(What you have to do):
In the listing that follows, the range to quote begins at the line that has "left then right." and ends after the line that has "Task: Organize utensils"; quote it verbatim and add nothing.

==============================

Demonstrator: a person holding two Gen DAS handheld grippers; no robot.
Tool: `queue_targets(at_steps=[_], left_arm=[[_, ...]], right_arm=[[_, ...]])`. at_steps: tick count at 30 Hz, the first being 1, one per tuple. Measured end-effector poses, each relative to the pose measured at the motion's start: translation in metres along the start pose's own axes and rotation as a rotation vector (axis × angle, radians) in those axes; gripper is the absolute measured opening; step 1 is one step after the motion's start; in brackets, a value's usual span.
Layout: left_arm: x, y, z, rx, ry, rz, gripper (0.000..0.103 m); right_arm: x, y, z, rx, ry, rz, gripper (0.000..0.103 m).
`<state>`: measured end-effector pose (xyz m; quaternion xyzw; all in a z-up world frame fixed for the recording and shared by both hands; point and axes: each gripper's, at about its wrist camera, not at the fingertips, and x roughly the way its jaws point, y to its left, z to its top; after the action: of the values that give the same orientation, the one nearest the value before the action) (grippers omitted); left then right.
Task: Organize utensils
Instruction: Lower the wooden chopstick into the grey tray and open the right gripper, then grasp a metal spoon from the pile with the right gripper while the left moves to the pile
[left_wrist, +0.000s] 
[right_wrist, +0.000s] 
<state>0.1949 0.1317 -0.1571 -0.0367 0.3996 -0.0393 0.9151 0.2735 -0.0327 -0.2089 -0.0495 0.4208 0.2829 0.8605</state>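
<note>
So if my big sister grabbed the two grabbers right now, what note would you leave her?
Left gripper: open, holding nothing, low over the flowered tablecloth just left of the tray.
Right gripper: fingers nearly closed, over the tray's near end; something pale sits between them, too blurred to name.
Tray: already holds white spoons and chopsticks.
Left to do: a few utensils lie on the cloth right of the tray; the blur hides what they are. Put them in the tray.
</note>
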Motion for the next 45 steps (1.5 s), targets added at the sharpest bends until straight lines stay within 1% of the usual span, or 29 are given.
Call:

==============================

(Answer for the task):
`<state>`: measured end-effector pose (xyz m; quaternion xyzw; all in a z-up world frame fixed for the recording and shared by both hands; point and axes: each gripper's, at about its wrist camera, not at the fingertips, and x roughly the way its jaws point, y to its left, z to its top; after the action: of the values that give the same orientation, the one nearest the value before the action) (grippers omitted); left then right.
Task: Organize utensils

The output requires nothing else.